### Task to complete
The material must be copied out exactly, line for line.
-- Opening Marker --
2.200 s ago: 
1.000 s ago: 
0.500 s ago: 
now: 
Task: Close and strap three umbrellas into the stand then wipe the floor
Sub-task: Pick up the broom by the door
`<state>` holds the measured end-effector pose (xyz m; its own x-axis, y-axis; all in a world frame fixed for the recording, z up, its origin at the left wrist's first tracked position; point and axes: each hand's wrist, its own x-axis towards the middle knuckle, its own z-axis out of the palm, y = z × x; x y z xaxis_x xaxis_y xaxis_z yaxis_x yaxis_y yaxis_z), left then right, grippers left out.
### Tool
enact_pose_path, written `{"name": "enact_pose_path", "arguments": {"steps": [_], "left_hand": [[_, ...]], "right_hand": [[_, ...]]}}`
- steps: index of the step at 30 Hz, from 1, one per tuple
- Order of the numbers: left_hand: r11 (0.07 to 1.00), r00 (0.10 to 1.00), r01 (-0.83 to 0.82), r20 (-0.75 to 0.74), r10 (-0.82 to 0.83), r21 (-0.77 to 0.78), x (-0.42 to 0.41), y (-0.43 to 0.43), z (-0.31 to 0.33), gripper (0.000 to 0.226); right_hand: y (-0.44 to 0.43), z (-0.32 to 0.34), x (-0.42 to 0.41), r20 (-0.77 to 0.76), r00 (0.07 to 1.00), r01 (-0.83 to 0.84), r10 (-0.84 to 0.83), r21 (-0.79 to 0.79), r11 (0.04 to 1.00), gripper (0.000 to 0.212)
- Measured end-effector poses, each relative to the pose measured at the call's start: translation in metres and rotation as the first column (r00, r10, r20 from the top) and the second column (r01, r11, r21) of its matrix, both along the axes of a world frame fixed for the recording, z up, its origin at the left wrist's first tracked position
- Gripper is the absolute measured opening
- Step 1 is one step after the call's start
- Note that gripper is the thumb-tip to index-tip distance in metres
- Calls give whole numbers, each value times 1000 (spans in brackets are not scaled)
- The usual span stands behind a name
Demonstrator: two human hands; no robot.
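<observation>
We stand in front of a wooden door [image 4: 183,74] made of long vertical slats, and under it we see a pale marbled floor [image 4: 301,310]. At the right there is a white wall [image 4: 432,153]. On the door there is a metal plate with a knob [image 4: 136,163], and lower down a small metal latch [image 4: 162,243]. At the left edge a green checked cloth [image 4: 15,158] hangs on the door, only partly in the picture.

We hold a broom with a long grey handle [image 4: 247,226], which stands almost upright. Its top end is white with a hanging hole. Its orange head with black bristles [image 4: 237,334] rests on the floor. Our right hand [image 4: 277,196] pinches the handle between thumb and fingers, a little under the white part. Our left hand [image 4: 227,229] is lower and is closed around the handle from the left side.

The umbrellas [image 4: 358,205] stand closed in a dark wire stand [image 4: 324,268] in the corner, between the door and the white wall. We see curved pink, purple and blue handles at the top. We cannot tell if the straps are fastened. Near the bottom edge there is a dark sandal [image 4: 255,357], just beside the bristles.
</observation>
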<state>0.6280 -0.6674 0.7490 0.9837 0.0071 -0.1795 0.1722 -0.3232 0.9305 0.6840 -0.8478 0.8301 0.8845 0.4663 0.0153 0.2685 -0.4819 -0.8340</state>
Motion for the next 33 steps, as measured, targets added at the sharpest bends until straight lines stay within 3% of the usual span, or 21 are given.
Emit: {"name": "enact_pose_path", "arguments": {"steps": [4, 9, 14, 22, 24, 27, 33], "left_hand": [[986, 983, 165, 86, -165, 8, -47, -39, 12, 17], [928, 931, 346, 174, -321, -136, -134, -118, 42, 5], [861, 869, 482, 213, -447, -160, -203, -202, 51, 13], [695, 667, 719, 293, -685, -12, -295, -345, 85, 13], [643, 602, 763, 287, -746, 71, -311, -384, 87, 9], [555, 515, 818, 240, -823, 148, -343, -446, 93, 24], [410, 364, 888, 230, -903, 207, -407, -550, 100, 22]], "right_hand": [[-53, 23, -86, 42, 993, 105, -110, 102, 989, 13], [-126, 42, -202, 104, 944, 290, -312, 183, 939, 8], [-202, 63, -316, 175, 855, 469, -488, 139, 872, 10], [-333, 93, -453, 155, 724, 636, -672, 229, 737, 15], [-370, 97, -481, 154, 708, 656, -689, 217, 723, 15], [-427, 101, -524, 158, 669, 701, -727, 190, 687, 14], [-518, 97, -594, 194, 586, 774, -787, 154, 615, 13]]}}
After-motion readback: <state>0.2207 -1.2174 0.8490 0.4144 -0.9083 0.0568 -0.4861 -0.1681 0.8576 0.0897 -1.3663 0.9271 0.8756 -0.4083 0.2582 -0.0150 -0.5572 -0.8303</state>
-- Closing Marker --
### Exercise solution
2.200 s ago: 
1.000 s ago: 
0.500 s ago: 
now: 
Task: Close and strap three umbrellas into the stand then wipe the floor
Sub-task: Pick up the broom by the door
`<state>` holds the measured end-effector pose (xyz m; its own x-axis, y-axis; all in a world frame fixed for the recording, z up, its origin at the left wrist's first tracked position; point and axes: each hand's wrist, its own x-axis towards the middle knuckle, its own z-axis out of the palm, y = z × x; x y z xaxis_x xaxis_y xaxis_z yaxis_x yaxis_y yaxis_z), left then right, grippers left out.
### Tool
enact_pose_path, written `{"name": "enact_pose_path", "arguments": {"steps": [_], "left_hand": [[_, ...]], "right_hand": [[_, ...]]}}`
- steps: index of the step at 30 Hz, from 1, one per tuple
- Order of the numbers: left_hand: r11 (0.07 to 1.00), r00 (0.10 to 1.00), r01 (-0.83 to 0.82), r20 (-0.75 to 0.74), r10 (-0.82 to 0.83), r21 (-0.77 to 0.78), x (-0.42 to 0.41), y (-0.43 to 0.43), z (-0.31 to 0.33), gripper (0.000 to 0.226); right_hand: y (-0.44 to 0.43), z (-0.32 to 0.34), x (-0.42 to 0.41), r20 (-0.77 to 0.76), r00 (0.07 to 1.00), r01 (-0.83 to 0.84), r10 (-0.84 to 0.83), r21 (-0.79 to 0.79), r11 (0.04 to 1.00), gripper (0.000 to 0.212)
- Measured end-effector poses, each relative to the pose measured at the call's start: translation in metres and rotation as the first column (r00, r10, r20 from the top) and the second column (r01, r11, r21) of its matrix, both along the axes of a world frame fixed for the recording, z up, its origin at the left wrist's first tracked position
- Gripper is the absolute measured opening
- Step 1 is one step after the call's start
- Note that gripper is the thumb-tip to index-tip distance in metres
- Calls give whole numbers, each value times 1000 (spans in brackets are not scaled)
- The usual span stands behind a name
Demonstrator: two human hands; no robot.
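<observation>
We stand in front of a wooden door [image 4: 183,74] made of long vertical slats, and under it we see a pale marbled floor [image 4: 301,310]. At the right there is a white wall [image 4: 432,153]. On the door there is a metal plate with a knob [image 4: 136,163], and lower down a small metal latch [image 4: 162,243]. At the left edge a green checked cloth [image 4: 15,158] hangs on the door, only partly in the picture.

We hold a broom with a long grey handle [image 4: 247,226], which stands almost upright. Its top end is white with a hanging hole. Its orange head with black bristles [image 4: 237,334] rests on the floor. Our right hand [image 4: 277,196] pinches the handle between thumb and fingers, a little under the white part. Our left hand [image 4: 227,229] is lower and is closed around the handle from the left side.

The umbrellas [image 4: 358,205] stand closed in a dark wire stand [image 4: 324,268] in the corner, between the door and the white wall. We see curved pink, purple and blue handles at the top. We cannot tell if the straps are fastened. Near the bottom edge there is a dark sandal [image 4: 255,357], just beside the bristles.
</observation>
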<state>0.6280 -0.6674 0.7490 0.9837 0.0071 -0.1795 0.1722 -0.3232 0.9305 0.6840 -0.8478 0.8301 0.8845 0.4663 0.0153 0.2685 -0.4819 -0.8340</state>
Motion for the next 33 steps, as measured, targets added at the sharpest bends until straight lines stay within 3% of the usual span, or 21 are given.
Emit: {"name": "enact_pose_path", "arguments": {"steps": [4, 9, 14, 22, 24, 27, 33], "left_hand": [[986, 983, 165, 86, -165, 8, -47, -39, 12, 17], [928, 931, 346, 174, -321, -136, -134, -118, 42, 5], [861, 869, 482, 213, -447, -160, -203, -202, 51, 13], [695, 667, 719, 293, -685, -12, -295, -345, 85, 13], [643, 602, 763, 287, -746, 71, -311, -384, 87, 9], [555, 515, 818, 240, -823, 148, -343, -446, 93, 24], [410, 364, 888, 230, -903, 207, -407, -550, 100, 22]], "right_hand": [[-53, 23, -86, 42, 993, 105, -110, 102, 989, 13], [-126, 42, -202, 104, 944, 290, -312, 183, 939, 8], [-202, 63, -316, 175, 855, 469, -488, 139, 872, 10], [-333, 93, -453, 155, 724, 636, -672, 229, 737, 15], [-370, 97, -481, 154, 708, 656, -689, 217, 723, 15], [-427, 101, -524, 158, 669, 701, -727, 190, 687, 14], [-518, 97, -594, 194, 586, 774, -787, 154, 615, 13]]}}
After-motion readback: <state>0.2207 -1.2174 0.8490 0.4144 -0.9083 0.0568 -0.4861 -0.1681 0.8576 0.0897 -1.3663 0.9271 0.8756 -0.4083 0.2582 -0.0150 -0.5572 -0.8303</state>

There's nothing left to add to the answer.